# Your objective
In exact form, set down only those lines of the material that run from its first line to the line with "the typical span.", inclusive.

<<<<

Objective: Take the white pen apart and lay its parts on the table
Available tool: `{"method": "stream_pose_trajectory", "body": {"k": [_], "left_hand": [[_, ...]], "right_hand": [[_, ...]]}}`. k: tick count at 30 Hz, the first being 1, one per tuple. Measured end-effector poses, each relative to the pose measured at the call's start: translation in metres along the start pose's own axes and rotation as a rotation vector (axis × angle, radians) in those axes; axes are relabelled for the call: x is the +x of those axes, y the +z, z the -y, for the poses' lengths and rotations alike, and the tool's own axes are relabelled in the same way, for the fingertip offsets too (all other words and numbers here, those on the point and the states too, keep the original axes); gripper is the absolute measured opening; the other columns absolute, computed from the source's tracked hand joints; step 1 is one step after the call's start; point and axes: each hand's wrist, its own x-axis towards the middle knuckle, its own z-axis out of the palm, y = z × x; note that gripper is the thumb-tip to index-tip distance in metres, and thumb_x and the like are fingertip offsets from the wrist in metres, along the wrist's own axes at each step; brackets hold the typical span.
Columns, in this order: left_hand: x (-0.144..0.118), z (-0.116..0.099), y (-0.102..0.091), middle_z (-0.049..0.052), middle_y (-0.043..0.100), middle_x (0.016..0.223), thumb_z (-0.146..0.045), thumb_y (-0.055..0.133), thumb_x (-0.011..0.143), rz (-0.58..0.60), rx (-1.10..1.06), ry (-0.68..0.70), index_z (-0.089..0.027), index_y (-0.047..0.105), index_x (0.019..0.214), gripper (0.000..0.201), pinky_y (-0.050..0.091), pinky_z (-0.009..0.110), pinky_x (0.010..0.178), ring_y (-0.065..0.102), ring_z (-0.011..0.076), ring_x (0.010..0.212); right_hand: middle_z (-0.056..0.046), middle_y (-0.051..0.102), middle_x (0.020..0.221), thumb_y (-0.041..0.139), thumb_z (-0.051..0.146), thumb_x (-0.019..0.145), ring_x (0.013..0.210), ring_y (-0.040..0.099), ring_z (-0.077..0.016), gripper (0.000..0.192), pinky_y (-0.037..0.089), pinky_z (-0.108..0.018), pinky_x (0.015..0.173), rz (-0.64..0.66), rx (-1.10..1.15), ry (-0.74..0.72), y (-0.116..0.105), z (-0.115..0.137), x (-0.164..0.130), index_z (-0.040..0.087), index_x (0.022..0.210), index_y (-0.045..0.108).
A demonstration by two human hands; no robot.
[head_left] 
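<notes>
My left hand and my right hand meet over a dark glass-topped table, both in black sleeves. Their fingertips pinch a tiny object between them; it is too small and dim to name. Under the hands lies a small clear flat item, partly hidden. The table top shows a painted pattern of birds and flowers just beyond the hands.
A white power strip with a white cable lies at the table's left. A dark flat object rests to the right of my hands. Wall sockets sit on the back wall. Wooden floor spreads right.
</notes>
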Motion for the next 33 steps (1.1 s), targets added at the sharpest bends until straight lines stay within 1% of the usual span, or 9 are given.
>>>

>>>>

# Final answer
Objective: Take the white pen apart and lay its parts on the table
Available tool: `{"method": "stream_pose_trajectory", "body": {"k": [_], "left_hand": [[_, ...]], "right_hand": [[_, ...]]}}`. k: tick count at 30 Hz, the first being 1, one per tuple. Measured end-effector poses, each relative to the pose measured at the call's start: translation in metres along the start pose's own axes and rotation as a rotation vector (axis × angle, radians) in those axes; axes are relabelled for the call: x is the +x of those axes, y the +z, z the -y, for the poses' lengths and rotations alike, and the tool's own axes are relabelled in the same way, for the fingertip offsets too (all other words and numbers here, those on the point and the states too, keep the original axes); gripper is the absolute measured opening; the other columns absolute, computed from the source's tracked hand joints; step 1 is one step after the call's start; point and axes: each hand's wrist, its own x-axis towards the middle knuckle, its own z-axis out of the palm, y = z × x; note that gripper is the thumb-tip to index-tip distance in metres, and thumb_x and the like are fingertip offsets from the wrist in metres, along the wrist's own axes at each step; brackets hold the typical span.

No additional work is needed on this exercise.